Work instructions: Nothing but the text of the listing, repeated exactly, belongs in the answer; leave the images out.
======
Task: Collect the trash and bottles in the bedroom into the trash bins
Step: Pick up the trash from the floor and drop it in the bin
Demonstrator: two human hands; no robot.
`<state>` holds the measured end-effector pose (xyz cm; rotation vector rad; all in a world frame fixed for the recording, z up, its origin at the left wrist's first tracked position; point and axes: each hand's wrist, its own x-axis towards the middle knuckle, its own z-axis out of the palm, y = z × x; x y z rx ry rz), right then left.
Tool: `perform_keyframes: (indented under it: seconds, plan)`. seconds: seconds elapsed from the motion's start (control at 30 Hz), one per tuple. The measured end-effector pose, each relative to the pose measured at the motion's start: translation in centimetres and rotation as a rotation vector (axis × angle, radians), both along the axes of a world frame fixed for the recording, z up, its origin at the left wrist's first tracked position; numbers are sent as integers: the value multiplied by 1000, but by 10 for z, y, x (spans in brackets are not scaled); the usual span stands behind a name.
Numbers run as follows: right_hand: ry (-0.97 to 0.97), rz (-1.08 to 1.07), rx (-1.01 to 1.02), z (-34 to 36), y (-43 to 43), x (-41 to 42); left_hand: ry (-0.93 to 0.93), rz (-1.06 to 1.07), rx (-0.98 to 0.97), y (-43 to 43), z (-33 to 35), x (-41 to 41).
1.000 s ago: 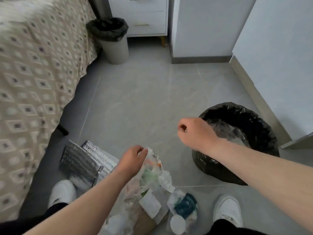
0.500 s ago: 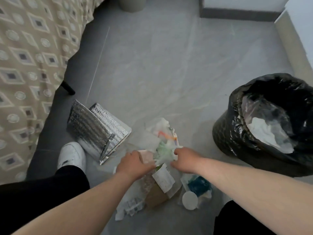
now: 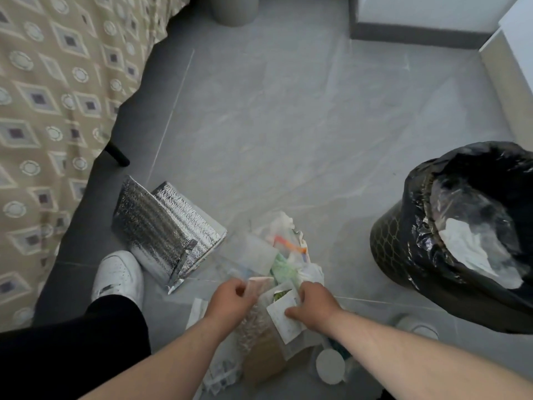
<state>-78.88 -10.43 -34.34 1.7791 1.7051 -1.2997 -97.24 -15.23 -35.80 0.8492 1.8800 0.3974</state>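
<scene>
A pile of trash (image 3: 284, 255) lies on the grey floor in front of me: clear plastic wrappers, paper, a green and an orange scrap, a brown card piece. My left hand (image 3: 232, 301) grips the clear plastic at the pile's left side. My right hand (image 3: 313, 304) pinches a white paper slip (image 3: 284, 321) and wrapping at the pile's right side. A black-lined trash bin (image 3: 415, 252) stands at the right, holding white paper and clear plastic. A white round lid (image 3: 330, 366) lies below my right forearm.
A silver foil insulated bag (image 3: 164, 229) lies left of the pile by my white shoe (image 3: 118, 277). The bed with a patterned cover (image 3: 52, 111) fills the left. A second bin's base (image 3: 233, 10) shows at the top edge. White cabinets (image 3: 516, 30) stand at the top right.
My right hand came down from beside the black bin to the pile. Both hands now hold trash, and the view has tilted down and moved closer.
</scene>
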Motion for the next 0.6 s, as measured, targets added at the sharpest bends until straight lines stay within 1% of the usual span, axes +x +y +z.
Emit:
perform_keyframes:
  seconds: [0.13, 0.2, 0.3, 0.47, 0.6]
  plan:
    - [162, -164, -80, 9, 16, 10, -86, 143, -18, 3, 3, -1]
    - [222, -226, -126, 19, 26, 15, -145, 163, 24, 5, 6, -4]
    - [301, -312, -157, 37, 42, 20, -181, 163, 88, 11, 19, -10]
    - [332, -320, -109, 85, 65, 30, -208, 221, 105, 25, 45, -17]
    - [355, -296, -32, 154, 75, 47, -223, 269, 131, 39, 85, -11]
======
Answer to the problem:
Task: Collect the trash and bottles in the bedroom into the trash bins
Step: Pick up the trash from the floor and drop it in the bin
Demonstrator: two human hands; no robot.
`<state>` holds the measured end-effector pose (xyz cm; rotation vector rad; all in a world frame fixed for the recording, z up, its origin at the left wrist's first tracked position; point and axes: each hand's wrist, its own x-axis towards the middle knuckle, its own z-axis out of the palm, y = z × x; x y z rx ry rz), right then left.
Tool: `perform_keyframes: (indented under it: seconds, plan)`. seconds: seconds elapsed from the motion's start (control at 30 Hz), one per tuple. The measured end-effector pose, each relative to the pose measured at the motion's start: translation in centimetres and rotation as a rotation vector (axis × angle, radians), both along the axes of a world frame fixed for the recording, z up, its origin at the left wrist's first tracked position; numbers are sent as integers: the value multiplied by 1000, but by 10 for z, y, x (spans in brackets are not scaled); the usual span stands behind a name.
Numbers run as follows: right_hand: ry (-0.97 to 0.97), rz (-1.08 to 1.07), rx (-1.01 to 1.02), z (-34 to 36), y (-43 to 43), x (-41 to 42); left_hand: ry (-0.93 to 0.93), rz (-1.06 to 1.07), rx (-0.98 to 0.97), y (-43 to 43), z (-33 to 35), x (-41 to 41).
1.000 s ago: 
0.500 s ago: 
now: 
<state>-78.88 -10.43 -34.34 1.7791 1.7051 -1.2997 -97.24 -15.23 -35.80 0.8492 1.8800 0.3974</state>
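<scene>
A pile of trash (image 3: 284, 255) lies on the grey floor in front of me: clear plastic wrappers, paper, a green and an orange scrap, a brown card piece. My left hand (image 3: 232, 301) grips the clear plastic at the pile's left side. My right hand (image 3: 313, 304) pinches a white paper slip (image 3: 284, 321) and wrapping at the pile's right side. A black-lined trash bin (image 3: 415, 252) stands at the right, holding white paper and clear plastic. A white round lid (image 3: 330, 366) lies below my right forearm.
A silver foil insulated bag (image 3: 164, 229) lies left of the pile by my white shoe (image 3: 118, 277). The bed with a patterned cover (image 3: 52, 111) fills the left. A second bin's base (image 3: 233, 10) shows at the top edge. White cabinets (image 3: 516, 30) stand at the top right.
My right hand came down from beside the black bin to the pile. Both hands now hold trash, and the view has tilted down and moved closer.
</scene>
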Motion for the next 0.6 s, as measured, targets added at the sharpest bends until straight lines stay within 1% of the usual span, axes +x +y +z.
Emit:
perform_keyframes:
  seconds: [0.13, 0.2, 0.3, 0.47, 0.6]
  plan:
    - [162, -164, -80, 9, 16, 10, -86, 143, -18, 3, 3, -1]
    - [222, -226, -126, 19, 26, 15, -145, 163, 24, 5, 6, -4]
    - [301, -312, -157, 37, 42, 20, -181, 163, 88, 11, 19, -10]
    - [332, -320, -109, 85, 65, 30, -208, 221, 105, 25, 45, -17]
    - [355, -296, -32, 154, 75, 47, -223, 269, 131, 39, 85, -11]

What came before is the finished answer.